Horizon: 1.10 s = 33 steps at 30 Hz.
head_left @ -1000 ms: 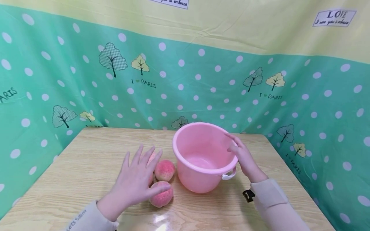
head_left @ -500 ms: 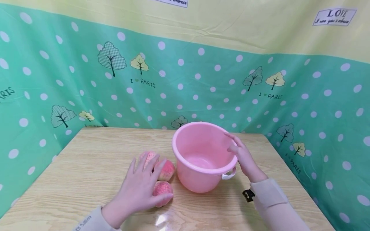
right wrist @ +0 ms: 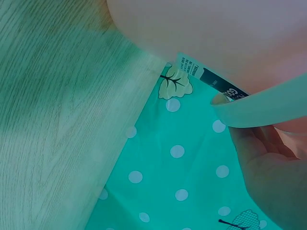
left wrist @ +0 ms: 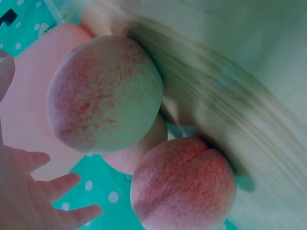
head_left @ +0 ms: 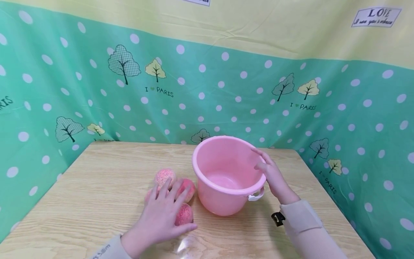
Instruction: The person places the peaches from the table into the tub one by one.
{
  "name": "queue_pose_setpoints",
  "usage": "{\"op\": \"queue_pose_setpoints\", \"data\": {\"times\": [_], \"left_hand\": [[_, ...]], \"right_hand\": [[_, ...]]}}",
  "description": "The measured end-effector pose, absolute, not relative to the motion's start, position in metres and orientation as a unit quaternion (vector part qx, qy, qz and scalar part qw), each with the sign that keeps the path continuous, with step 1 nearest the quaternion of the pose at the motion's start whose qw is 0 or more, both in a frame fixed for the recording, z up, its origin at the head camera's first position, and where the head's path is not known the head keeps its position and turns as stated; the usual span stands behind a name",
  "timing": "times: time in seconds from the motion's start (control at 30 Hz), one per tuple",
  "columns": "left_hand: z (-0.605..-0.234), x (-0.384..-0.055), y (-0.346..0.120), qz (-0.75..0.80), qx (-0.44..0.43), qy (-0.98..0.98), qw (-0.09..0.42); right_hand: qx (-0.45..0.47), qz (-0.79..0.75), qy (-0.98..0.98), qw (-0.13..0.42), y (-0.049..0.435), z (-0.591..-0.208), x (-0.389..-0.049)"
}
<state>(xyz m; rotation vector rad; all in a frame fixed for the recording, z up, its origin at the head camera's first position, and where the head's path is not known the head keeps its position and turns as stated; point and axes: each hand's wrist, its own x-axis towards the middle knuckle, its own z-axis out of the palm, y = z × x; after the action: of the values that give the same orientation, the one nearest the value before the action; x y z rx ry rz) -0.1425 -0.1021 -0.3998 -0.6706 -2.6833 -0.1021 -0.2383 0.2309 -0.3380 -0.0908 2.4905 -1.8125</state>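
Note:
Several pink peaches sit in a cluster left of a pink bucket, among them a speckled far peach, a peach beside the bucket and a near peach. My left hand hovers over the cluster with fingers spread, partly covering it. In the left wrist view its fingertips stand apart from a large peach and a redder peach. My right hand grips the bucket's right rim, thumb on the inner side. The right wrist view shows it at the bucket's pale rim.
All of it stands on a light wooden table. A green dotted cloth hangs around the table's back and sides. A white handle end sits on the bucket's near right side, and a printed label is on its wall.
My left hand has moved right and lower over the peaches, uncovering the far peach and part of the left one. The right hand and bucket have stayed put.

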Motion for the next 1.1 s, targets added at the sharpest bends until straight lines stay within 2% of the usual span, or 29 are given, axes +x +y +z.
{"op": "queue_pose_setpoints", "data": {"times": [0.27,0.63,1.1], "left_hand": [[-0.407,-0.141,-0.099,-0.028,-0.244,-0.951,0.187],[-0.415,-0.139,-0.097,-0.033,-0.251,-0.955,0.153],[-0.426,-0.137,-0.099,-0.032,-0.266,-0.947,0.180]], "right_hand": [[-0.029,-0.588,0.808,0.030,0.231,-0.338,-0.238],[-0.027,-0.592,0.805,0.029,0.231,-0.338,-0.238],[-0.025,-0.583,0.811,0.031,0.229,-0.337,-0.236]]}}
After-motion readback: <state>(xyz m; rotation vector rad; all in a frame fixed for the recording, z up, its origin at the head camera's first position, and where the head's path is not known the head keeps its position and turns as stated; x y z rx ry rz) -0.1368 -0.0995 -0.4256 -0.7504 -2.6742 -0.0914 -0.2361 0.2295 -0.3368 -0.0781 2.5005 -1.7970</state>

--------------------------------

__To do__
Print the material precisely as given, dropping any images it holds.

__Answer box__
Horizon: 1.10 s = 33 steps at 30 Hz.
head_left @ -1000 ms: 
head_left @ -500 ms: 
right wrist @ +0 ms: 
left wrist @ +0 ms: 
head_left @ +0 ms: 
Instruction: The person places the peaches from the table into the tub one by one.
{
  "name": "queue_pose_setpoints",
  "usage": "{\"op\": \"queue_pose_setpoints\", \"data\": {\"times\": [_], \"left_hand\": [[_, ...]], \"right_hand\": [[_, ...]]}}",
  "description": "The measured end-effector pose, absolute, not relative to the motion's start, position in metres and orientation as a unit quaternion (vector part qx, qy, qz and scalar part qw), each with the sign that keeps the path continuous, with step 1 nearest the quaternion of the pose at the motion's start whose qw is 0 or more, both in a frame fixed for the recording, z up, its origin at the head camera's first position, and where the head's path is not known the head keeps its position and turns as stated; the usual span stands behind a name",
  "timing": "times: time in seconds from the motion's start (control at 30 Hz), one per tuple",
  "columns": "left_hand: z (-0.605..-0.234), x (-0.384..-0.055), y (-0.346..0.120), qz (-0.75..0.80), qx (-0.44..0.43), qy (-0.98..0.98), qw (-0.09..0.42); right_hand: qx (-0.45..0.47), qz (-0.79..0.75), qy (-0.98..0.98), qw (-0.13..0.42), y (-0.049..0.435), z (-0.591..-0.208), x (-0.389..-0.049)"
}
<state>(xyz m; rotation vector rad; all in a frame fixed for the recording, z up, its origin at the head camera's first position, and where the head's path is not known the head keeps its position and turns as stated; point and axes: each hand's wrist, its own x-axis towards the middle knuckle, its own z-axis out of the palm, y = z × x; after the action: of the values that give the same orientation, the one nearest the value before the action; x y z rx ry rz) -0.1425 -0.1021 -0.3998 -0.6706 -2.6833 -0.1021 -0.2383 0.2309 -0.3380 -0.0908 2.4905 -1.8125</state>
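Note:
Several pink peaches sit in a cluster left of a pink bucket, among them a speckled far peach, a peach beside the bucket and a near peach. My left hand hovers over the cluster with fingers spread, partly covering it. In the left wrist view its fingertips stand apart from a large peach and a redder peach. My right hand grips the bucket's right rim, thumb on the inner side. The right wrist view shows it at the bucket's pale rim.
All of it stands on a light wooden table. A green dotted cloth hangs around the table's back and sides. A white handle end sits on the bucket's near right side, and a printed label is on its wall.
My left hand has moved right and lower over the peaches, uncovering the far peach and part of the left one. The right hand and bucket have stayed put.
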
Motion for the next 1.1 s, targets added at the sharpest bends until straight lines stay within 2% of the usual span, or 29 are given, axes +x +y +z.
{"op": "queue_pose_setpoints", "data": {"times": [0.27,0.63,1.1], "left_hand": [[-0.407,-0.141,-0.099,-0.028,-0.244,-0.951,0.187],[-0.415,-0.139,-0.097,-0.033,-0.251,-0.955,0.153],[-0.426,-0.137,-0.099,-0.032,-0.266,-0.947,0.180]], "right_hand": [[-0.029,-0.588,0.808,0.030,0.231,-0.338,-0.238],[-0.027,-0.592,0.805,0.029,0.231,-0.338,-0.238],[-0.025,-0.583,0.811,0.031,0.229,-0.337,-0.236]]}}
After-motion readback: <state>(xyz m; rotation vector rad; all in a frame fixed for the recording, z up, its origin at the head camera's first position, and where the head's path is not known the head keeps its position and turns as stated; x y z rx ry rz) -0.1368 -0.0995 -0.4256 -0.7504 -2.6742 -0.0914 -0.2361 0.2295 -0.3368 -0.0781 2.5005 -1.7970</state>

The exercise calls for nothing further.